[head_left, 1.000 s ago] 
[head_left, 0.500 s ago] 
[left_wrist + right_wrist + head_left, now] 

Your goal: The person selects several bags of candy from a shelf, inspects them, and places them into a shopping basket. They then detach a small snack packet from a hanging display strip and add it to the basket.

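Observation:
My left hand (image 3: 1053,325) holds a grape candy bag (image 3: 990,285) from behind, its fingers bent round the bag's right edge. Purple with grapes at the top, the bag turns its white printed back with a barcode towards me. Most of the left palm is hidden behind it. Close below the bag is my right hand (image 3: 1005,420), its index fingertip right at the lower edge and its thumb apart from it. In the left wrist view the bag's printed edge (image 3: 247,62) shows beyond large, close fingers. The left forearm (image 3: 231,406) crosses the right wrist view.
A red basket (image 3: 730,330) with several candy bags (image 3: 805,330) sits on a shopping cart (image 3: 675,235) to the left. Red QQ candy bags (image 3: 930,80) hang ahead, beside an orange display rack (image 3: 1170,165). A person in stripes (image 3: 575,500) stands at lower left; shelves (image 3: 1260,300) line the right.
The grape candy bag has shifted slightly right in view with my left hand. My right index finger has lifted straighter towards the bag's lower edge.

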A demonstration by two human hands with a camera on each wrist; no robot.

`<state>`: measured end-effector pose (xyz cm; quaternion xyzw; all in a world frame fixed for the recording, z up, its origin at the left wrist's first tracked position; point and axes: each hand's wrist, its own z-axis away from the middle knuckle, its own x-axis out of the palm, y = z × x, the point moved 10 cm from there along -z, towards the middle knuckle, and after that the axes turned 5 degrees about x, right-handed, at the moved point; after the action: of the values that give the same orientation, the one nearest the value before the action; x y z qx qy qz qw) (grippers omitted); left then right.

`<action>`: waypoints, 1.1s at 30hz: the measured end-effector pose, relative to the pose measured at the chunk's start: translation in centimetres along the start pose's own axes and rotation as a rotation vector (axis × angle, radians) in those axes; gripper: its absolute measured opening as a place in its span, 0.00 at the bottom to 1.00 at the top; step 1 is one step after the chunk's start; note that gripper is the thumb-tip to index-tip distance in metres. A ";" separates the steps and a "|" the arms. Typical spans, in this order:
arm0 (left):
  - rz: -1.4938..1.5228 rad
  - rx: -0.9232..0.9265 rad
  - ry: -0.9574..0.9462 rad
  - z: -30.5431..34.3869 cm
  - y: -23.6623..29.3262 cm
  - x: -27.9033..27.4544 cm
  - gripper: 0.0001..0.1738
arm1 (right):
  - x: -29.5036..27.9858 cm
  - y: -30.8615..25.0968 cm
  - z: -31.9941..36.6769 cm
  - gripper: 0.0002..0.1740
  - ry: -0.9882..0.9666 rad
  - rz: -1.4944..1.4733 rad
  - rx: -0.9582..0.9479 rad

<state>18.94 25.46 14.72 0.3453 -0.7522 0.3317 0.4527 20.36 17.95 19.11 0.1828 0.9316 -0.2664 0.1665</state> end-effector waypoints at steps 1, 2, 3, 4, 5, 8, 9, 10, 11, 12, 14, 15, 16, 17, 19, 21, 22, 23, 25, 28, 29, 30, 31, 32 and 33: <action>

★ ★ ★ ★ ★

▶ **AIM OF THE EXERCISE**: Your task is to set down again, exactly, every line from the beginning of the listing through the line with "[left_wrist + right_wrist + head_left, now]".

▶ **RESULT FOR THIS EXERCISE**:
[head_left, 1.000 s ago] 
[head_left, 0.500 s ago] 
[left_wrist + right_wrist + head_left, now] 

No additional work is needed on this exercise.